Brazil’s presidential election today risks swathes of the Amazonian rainforest and the planet’s future, scientists warn.
Deforestation in Brazil has soared in the past four years under right-wing president Jair Bolsonaro, who is trailing former president Luiz Inácio Lula da Silva, known as Lula, by a narrow margin in polls for the second round of voting.
During his time in office from 2003 to 2011, Lula radically reduced the deforestation of the Amazon rainforest, which has been called the “lungs of the planet” and is home to more than half the world’s species of plants and animals.
Dr Erika Berenguer, a senior research associate at the Ecosystems Lab at Oxford University, said: “The election is very important for the Amazon because the deforestation rates have completely shifted under Bolsonaro’s administration.
“We are now seeing levels of deforestation that we hadn’t seen since 2008. That’s really worrying, not only for conservation, biodiversity and indigenous communities, but also for the whole world because of greenhouse emissions.”
Since Bolsonaro took office in 2019, more than two billion trees have been felled, the number of forest fires has soared and violence against indigenous communities and activists has increased.
Bolsonaro has been accused of weakening environmental enforcement agencies by cutting their budgets and staff while making it more difficult to punish criminals who damage the environment.

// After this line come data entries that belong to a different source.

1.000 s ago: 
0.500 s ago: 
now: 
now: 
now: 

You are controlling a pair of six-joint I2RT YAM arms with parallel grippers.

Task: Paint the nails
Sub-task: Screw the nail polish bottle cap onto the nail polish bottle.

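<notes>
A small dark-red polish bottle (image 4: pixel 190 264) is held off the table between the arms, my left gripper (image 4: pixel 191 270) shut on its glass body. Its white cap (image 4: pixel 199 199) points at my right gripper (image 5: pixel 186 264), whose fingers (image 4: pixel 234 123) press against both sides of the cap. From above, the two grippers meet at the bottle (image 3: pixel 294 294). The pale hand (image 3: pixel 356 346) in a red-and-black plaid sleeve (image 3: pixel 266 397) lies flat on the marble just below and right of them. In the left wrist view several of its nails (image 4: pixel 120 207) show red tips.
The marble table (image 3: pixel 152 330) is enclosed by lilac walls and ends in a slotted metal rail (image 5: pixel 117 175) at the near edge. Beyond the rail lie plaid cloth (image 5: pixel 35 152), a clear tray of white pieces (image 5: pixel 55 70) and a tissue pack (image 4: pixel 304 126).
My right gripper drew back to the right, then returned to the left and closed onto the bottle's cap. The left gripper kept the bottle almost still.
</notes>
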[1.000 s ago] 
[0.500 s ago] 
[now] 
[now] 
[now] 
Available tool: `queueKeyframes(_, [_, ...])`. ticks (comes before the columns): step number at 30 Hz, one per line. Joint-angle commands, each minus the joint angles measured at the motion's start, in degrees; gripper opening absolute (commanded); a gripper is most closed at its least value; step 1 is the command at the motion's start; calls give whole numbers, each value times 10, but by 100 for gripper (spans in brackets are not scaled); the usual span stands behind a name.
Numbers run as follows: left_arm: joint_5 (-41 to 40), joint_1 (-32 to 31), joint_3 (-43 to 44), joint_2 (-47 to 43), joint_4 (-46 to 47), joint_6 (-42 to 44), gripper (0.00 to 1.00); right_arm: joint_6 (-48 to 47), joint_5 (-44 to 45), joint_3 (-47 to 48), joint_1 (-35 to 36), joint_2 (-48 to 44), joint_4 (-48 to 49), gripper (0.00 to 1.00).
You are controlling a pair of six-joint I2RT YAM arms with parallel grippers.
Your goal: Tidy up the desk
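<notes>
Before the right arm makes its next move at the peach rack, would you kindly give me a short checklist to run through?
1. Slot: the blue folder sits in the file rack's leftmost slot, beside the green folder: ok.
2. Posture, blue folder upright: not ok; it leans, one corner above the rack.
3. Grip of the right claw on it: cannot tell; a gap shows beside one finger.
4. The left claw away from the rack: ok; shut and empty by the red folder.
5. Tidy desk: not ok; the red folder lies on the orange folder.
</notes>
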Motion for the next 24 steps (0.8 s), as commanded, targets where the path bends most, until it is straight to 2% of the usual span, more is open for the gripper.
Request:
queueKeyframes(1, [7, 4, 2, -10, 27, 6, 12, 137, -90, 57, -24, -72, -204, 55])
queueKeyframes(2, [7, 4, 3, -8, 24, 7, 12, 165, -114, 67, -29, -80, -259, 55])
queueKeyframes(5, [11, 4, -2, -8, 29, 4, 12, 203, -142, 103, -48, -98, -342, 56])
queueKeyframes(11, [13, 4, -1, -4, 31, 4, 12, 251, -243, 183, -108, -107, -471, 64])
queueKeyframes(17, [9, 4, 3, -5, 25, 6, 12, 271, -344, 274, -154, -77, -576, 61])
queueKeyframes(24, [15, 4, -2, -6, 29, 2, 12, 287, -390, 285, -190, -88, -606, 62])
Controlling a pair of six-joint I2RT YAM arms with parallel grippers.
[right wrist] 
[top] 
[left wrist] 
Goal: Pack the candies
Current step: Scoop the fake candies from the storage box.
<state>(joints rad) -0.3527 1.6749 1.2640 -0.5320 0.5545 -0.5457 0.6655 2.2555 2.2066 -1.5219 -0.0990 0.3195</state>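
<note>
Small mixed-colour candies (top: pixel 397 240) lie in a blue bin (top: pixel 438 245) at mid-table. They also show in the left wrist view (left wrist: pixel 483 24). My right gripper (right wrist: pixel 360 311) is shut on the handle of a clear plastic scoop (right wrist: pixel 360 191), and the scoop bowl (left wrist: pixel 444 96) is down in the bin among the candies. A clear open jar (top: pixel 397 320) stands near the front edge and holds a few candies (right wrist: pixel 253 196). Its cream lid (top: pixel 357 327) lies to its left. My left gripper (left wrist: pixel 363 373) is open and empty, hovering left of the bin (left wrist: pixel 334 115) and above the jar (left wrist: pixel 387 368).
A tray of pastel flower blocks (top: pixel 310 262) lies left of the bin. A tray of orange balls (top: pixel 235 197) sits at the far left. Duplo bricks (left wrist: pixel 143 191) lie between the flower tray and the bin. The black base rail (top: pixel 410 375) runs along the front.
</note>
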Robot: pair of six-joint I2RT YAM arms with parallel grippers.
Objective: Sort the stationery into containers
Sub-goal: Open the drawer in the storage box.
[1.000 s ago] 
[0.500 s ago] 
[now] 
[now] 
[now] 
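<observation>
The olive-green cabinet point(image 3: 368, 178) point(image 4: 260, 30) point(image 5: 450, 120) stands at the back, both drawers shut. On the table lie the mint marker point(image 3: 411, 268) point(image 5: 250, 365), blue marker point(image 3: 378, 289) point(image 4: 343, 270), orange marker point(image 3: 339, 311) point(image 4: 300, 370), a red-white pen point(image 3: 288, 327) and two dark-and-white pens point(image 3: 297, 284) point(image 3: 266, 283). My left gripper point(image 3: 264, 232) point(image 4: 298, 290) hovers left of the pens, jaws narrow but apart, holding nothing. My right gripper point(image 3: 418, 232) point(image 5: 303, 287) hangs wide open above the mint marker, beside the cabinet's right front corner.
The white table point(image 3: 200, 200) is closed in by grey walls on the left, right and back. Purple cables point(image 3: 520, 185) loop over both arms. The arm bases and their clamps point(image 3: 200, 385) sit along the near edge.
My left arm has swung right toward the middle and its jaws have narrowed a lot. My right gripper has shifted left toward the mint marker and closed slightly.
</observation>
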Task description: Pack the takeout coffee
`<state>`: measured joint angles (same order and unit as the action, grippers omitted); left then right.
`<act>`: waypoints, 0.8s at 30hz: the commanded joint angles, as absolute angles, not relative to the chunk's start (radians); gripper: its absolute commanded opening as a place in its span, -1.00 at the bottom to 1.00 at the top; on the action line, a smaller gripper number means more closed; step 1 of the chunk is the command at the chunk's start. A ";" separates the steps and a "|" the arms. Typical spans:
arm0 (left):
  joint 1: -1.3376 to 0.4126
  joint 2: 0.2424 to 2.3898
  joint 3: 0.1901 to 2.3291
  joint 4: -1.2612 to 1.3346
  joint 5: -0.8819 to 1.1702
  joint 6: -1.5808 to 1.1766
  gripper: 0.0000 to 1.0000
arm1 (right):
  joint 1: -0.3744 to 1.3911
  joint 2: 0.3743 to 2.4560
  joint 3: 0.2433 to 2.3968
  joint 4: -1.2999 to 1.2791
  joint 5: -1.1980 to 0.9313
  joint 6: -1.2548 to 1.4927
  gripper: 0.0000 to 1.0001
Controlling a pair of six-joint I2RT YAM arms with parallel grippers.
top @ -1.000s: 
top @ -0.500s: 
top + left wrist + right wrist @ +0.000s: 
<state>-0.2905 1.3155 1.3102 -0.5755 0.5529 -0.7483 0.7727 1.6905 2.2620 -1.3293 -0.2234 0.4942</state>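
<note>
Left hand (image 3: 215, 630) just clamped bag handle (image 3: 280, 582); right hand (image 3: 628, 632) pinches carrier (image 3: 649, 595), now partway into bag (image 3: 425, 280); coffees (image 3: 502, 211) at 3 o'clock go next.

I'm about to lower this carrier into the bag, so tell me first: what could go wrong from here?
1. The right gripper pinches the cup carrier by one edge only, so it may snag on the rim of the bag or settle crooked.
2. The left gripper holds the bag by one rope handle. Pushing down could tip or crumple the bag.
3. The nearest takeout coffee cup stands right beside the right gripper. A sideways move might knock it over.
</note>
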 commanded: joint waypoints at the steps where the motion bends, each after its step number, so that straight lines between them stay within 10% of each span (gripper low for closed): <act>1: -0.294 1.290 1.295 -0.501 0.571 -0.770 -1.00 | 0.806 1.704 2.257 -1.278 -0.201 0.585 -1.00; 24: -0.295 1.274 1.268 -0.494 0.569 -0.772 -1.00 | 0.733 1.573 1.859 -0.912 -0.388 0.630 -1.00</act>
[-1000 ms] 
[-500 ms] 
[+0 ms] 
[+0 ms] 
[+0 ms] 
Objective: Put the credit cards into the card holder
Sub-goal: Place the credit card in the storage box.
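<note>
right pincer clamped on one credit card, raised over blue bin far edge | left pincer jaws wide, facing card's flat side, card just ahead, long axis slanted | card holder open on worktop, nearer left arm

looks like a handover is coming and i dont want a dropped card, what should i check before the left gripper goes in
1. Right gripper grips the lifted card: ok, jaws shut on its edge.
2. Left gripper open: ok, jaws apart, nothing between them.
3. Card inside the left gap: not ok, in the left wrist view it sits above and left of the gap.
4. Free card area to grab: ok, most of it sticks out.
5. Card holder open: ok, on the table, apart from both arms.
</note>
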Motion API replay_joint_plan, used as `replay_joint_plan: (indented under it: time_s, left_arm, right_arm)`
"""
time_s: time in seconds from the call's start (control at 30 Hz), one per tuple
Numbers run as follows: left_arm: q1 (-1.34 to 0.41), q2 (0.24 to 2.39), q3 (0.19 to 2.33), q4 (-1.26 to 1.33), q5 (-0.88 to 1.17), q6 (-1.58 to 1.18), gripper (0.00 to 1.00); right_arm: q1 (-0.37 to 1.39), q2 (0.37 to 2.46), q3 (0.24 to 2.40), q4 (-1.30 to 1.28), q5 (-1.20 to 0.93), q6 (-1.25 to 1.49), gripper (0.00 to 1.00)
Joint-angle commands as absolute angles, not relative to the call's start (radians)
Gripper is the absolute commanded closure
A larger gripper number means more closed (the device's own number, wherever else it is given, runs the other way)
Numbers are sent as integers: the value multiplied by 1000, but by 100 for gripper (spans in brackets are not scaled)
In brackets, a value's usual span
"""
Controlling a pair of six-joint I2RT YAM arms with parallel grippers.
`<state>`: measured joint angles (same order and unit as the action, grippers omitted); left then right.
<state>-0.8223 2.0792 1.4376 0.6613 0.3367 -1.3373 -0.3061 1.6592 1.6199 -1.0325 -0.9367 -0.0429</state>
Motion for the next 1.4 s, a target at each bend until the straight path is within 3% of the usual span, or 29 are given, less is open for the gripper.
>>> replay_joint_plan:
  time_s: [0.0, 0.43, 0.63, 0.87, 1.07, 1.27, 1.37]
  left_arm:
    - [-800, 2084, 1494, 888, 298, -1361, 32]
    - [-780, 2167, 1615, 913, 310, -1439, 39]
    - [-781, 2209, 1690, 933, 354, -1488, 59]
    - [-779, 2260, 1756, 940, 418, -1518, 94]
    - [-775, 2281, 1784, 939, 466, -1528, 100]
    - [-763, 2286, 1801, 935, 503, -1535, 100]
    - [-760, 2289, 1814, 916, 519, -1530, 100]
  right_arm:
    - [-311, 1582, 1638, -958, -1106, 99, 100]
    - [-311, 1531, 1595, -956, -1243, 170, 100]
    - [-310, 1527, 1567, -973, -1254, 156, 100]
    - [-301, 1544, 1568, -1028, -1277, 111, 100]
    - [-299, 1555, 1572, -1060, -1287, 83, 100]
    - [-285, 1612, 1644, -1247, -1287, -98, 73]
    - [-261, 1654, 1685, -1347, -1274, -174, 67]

Lula’s election pledges include fighting deforestation, subsidising sustainable farming and reform Brazil’s taxes to usher in a green economy.
Berenguer said: “In the eight years Lula was in power, we saw year on year decreases in deforestation, the exact opposite of what we have seen with Bolsonaro.
“His rhetoric has been pro-Amazon and conservation and very much building it up on what he already did during his government.”